> Lee Corbin writes:
> > But it is *precisely* that I cannot imagine how this stack of
> > Life gels could possibly be thinking or be conscious that forces
> > me to admit that something like time must play a role.
> > Here is why: let's suppose that your stack of Life boards does
> > represent each generation of Conway's Life as it emulates a
> > person.... If a stack of gels like this amounts to the conscious
> > experience of an entity, then it certainly wouldn't hurt to move
> > them farther apart... Next, we alter the orientations of the gels...
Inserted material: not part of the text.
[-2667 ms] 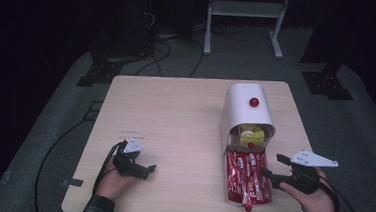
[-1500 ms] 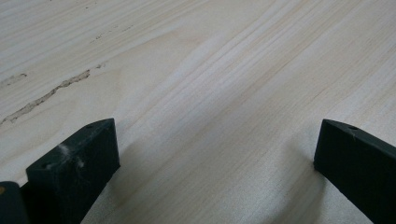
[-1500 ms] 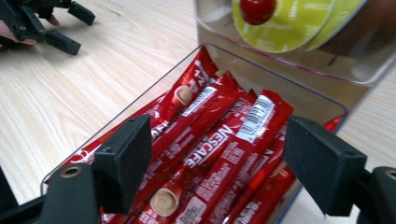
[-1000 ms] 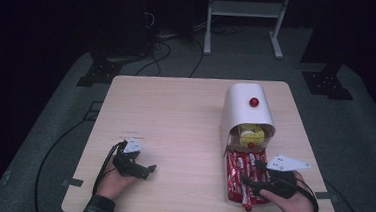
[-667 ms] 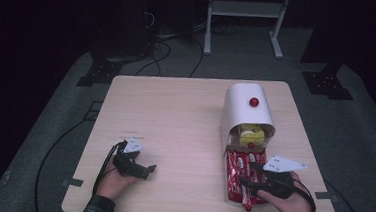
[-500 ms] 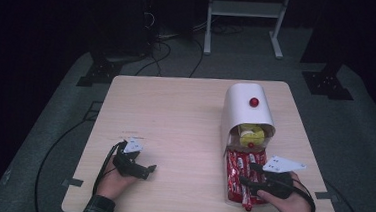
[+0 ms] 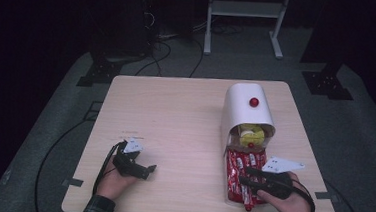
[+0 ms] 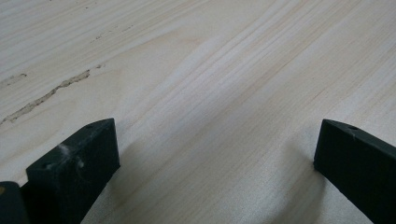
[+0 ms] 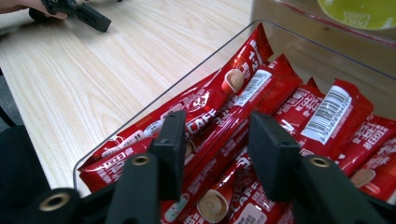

> > So, for me, since it is absurd to think that either vibrating
> > bits of matter (an example Hal Finney quotes) or random patches
> > of dust (Greg Egan's theory of Dust) can actually give runtime
> > to entities, then I have to draw the line somewhere. Where I
> > have always chosen is this: if states, no matter now represented,
> > are not causally connected with each other, consciousness does
> > not obtain.
> If you remember Egan's "dust" theory in Permutation City, you probably also
> remember that he did the same manipulations of a computation running in time
> as you suggest doing with the Life board stacks in space. Do you not think a
> computation would work if chopped up in this way?
If you are speaking of the earlier part of the Greg Egan novel
(which I claim to entirely understand) then no, he did not isolate
a person's experiences down to *instants*. He would run a minute's
worth now, a minute's worth then, and mix them up in order.
But! The only causal discontinuities were *between* the successive
sessions (each session at least a minute long---but I'd be happy
with a millisecond long).
> The idea that any computation can be implemented by any random process,
> given an appropriate programming language (which might be a giant lookup
> table, mapping [anything] -> [line of code]) is generally taken as being
> self-evidently absurd.
Not sure I understand. Since you are talking about a *process*,
then for my money we're already half-way there! (I.e., the
Time Deniers have not struck.) Suppose that we have a trillion
by trillion Life Board and the program randomly assigns pixels
for each generation. Then, yes, I guess I agree with you: we
have achieved nothing: the random states are admittedly connected
by causal processes (your machine is an ordinary causal process
operating in *time*), but nothing intelligent is being implemented.
It's not even implementing a wild rain-storm.
(Of course, the Time Deniers, as I understand them, would be
perfectly happy to let this machine run for 10^10^200 years,
and then identify (pick out) a sequence of apparently related
states, in fact, a sequence that seemed to be you or me having
a conscious experience. They'd be quite happy (many of them
at least) to say that once again Stathis or Lee had been
implemented in the universe and had had some conscious
experience (i.e. OMs).
> The argument goes that that the information content
> of the "programming language" must contain all the information the random
> system is supposed to be producing, so this system is actually superfluous.
> This means we have won no computational benefit by setting up this odd
I'm following so far.
> However, the programming language is only there so that the machine
> can interact with the environment. If there is no programming language
> and no I/O, the machine can be a complete solipsist.
You've lost me, sorry. Could you explain what you mean and
where you are going here?
> This might occur also if
> some future archaeologist finds an ancient computer running an AI, but there
> is no manual, no terminal, no keyboard, and nobody knows how it is
> programmed any more. If the archaeologist could figure out how to power up
> this computer, wouldn't the AI be implemented as per usual?
In the first sentence here, the archaeologist finds the machine
running. Now, for me, if it's truly implementing an AI, then the
AI may still be having a great time working on the Riemann
Hypothesis, and I don't see why it's important if it's a
solipsist or a hermit.
In the second sentence, I infer that the machine is not powered up.
Yes, then, if the archaeologist finds the right AC input voltage
and gets it going, then we have the first case (i.e. sentence one),
and the AI would be implemented as usual.
> You might say that in the last example the states were "causally connected",
> while in the first they were not. But why should that make any difference,
> especially to a solipsist?
By "matters to a solipsist", you are referring to the AI himself
or to an outsider? As for me, the states of a running process
are by definition causally connected (this is what "process")
means to me, but then, yes, the states reached could be a sort
of random hash as you were speaking of earlier. In that case,
then it might as well be a succession of frozen states, or dust
between the galaxies, or whatever, in terms of (not) being able
to emulate a conscious entity.
I'm driven by this continuum I see: on one extreme are people
that I care about (me, you, etc.), and on the other extreme
are vibrations of a crystal or patterns of dust between the
galaxies that I don't care about. I draw the line between them
A necessary condition for the states to be evidence of a
conscious computation is that they be causally connected.
A sufficient condition is (almost always) that they pass
the Turing test, or are an example of a process that would
have passed during an interval (the interval in question)
provided that someone had conducted the test.